> What is being asked:
Using the material that follows, output exactly the lines from the one containing "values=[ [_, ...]" through the one containing "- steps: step", with both ends kept.
┌─ Stored data
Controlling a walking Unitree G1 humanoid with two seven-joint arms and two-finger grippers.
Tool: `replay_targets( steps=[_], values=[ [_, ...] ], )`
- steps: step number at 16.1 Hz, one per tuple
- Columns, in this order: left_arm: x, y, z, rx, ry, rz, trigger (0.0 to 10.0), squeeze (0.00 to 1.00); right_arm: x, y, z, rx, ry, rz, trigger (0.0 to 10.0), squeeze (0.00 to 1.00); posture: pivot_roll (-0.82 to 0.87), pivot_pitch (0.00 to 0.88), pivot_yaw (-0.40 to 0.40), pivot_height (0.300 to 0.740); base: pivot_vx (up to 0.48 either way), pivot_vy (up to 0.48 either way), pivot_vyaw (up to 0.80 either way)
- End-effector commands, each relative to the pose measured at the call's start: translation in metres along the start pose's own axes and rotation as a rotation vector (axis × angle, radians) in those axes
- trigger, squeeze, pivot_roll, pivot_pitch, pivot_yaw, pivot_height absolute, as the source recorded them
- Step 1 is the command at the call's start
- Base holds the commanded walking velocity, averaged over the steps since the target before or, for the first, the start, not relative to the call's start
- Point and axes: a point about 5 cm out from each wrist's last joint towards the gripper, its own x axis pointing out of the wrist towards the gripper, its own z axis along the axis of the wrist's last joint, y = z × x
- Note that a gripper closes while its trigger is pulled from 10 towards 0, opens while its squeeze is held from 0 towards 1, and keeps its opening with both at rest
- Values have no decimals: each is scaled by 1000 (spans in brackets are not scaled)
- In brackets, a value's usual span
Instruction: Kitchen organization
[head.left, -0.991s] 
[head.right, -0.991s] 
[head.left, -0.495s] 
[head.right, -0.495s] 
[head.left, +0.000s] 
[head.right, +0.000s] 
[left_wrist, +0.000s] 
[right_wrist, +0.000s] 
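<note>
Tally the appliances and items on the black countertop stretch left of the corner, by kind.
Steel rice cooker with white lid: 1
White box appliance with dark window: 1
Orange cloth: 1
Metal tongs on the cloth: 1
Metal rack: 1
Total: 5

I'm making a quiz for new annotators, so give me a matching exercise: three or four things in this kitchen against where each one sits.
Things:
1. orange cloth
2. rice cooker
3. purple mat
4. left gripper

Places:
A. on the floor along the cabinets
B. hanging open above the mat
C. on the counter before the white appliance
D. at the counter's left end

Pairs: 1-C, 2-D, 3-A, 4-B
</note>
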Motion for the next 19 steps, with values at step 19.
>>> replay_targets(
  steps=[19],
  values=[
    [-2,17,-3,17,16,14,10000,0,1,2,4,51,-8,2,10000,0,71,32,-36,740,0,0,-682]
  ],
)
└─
> Answer:
Tool: `replay_targets( steps=[_], values=[ [_, ...] ], )`
- steps: step number at 16.1 Hz, one per tuple

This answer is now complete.